Medicinal Plants and Pandemic Attire

Becka Rahn, Resident Artist Research Project showcase artist

Becka Rahn dives into our Minnesota Biodiversity Atlas for an arts showcase project drawing on the collection of the University of Minnesota Herbarium at the Bell Museum. Rahn, a fabric designer and fiber artist, selected 25 medicinal plant species from the collection. She created cut paper illustrations, digitally printed those onto fabric, and then sewed the fabric into cotton masks. The project includes activities, too! You can fold your own origami bunchberry leaves, make a mobile, download coloring pages, and more.

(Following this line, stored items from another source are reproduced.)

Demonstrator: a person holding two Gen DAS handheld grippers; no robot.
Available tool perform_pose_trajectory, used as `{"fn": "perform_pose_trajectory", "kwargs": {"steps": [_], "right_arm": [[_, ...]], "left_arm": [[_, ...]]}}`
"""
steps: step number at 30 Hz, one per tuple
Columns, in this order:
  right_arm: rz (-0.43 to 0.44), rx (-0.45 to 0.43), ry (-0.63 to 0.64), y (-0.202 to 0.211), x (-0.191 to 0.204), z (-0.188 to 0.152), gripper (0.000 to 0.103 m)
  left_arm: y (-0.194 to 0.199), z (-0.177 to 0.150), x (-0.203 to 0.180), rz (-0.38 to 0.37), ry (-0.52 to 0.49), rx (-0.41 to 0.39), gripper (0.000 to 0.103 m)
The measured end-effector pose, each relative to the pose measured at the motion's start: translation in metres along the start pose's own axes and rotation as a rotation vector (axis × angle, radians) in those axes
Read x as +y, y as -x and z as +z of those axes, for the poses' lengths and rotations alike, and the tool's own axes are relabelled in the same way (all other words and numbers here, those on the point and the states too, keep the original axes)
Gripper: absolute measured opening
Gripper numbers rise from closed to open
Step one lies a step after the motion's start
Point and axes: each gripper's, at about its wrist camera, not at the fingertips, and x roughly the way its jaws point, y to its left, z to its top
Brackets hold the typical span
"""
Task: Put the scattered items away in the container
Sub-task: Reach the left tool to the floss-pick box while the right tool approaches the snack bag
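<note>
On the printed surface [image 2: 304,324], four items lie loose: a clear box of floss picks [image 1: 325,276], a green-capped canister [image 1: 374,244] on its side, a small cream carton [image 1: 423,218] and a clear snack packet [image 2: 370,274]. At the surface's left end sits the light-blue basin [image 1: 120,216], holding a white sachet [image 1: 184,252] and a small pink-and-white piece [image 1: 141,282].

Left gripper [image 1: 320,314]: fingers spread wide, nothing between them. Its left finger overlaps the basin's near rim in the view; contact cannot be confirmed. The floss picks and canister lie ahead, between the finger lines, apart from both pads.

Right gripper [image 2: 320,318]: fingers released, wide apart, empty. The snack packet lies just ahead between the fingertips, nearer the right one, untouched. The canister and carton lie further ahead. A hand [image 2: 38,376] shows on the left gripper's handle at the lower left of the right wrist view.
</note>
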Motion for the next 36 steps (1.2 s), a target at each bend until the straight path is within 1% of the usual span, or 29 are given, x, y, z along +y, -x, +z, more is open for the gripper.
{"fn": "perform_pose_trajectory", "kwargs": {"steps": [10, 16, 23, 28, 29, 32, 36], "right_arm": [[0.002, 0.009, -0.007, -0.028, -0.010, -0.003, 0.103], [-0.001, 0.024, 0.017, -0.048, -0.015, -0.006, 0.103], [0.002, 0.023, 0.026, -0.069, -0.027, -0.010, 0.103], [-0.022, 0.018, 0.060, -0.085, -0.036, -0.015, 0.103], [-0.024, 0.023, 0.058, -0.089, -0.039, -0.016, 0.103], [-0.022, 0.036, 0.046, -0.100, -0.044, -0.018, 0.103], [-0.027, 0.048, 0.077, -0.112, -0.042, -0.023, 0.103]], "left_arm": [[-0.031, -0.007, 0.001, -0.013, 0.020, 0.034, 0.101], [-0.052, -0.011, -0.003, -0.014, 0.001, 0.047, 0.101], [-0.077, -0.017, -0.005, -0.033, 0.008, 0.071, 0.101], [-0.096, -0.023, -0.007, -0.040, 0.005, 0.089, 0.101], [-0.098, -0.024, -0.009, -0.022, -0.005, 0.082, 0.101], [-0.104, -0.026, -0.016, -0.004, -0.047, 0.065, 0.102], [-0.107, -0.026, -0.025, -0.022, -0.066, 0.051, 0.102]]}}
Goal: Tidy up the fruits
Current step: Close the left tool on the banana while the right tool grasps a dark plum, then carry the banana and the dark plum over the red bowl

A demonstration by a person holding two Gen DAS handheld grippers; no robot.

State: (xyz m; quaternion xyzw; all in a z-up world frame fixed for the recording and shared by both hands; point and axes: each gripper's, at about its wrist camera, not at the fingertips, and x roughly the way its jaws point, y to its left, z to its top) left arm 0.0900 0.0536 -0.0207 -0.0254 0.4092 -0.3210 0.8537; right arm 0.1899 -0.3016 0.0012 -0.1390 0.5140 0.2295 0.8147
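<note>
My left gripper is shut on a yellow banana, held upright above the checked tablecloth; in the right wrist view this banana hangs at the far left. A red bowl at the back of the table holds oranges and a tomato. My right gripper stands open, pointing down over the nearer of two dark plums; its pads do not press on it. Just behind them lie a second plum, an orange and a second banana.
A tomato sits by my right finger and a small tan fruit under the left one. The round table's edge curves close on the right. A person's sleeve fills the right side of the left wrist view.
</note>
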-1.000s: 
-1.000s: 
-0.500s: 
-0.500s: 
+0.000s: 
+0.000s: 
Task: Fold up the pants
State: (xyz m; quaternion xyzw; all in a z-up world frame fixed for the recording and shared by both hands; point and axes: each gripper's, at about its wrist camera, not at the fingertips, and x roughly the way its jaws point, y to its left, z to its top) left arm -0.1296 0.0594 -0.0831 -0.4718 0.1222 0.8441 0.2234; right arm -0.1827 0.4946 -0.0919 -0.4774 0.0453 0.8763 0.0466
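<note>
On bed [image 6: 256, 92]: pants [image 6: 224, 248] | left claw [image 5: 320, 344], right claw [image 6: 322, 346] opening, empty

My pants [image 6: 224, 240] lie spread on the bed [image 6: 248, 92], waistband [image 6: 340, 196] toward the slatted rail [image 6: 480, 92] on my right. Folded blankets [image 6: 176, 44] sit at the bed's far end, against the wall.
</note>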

Find the full set of masks, videos showing Rahn’s process, and more activities at Rahn’s website

Here, Becka Rahn and Timothy Whitfeld, Herbarium Collections Manager, comment on a few of the species Becka chose for her project. This part of Rahn’s project will be on view in the Dr. Roger E. Anderson Education Wing.

Round-Leaved Sundew

Drosera rotundifolia

Sundew specimen

Sundews grow in low-nutrient boggy or sandy habitats. They are found across the forested parts of Minnesota, and in northern latitudes around the globe. But round-leaved sundew is not just a circumboreal species; there are outlier populations in high alpine zones in the mountains of New Guinea, in the South Pacific.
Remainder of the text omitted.